_What is being asked_.
Please, could you print all the lines below exactly, leaving out the pictures?
((
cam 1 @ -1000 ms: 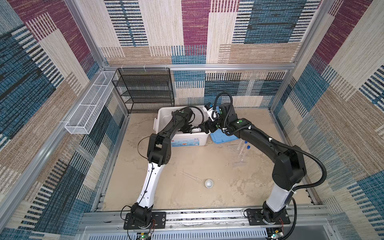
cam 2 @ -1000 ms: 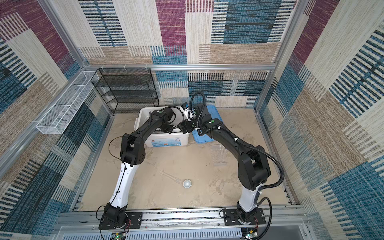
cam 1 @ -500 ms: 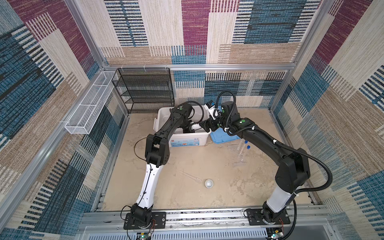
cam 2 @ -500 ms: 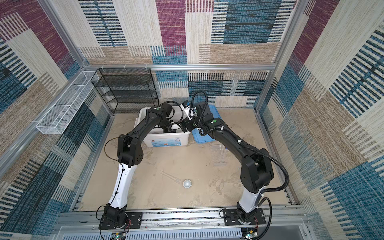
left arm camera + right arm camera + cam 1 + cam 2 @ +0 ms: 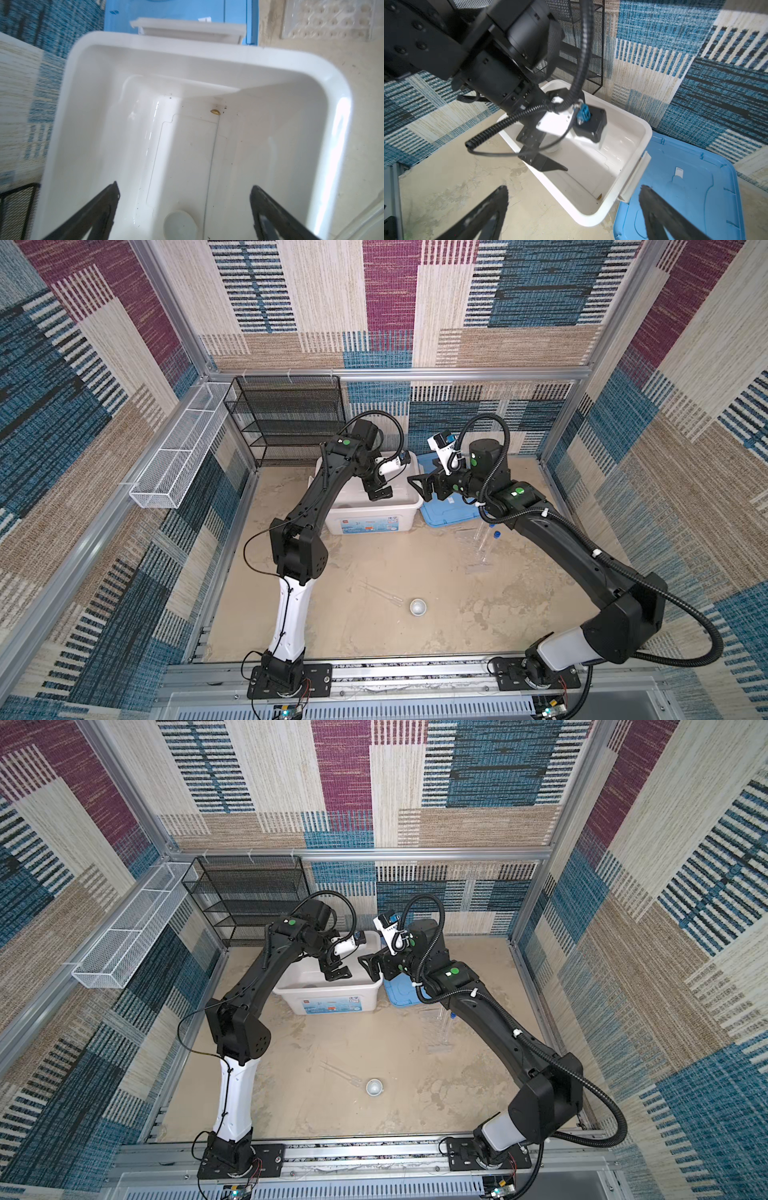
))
_Output for this exercise_.
cam 1 @ -1000 ms: 
cam 2 @ -1000 ms: 
cam 1 @ -500 ms: 
cam 2 @ -500 ms: 
left arm camera + right arm camera + cam 1 + cam 2 @ +0 ms: 

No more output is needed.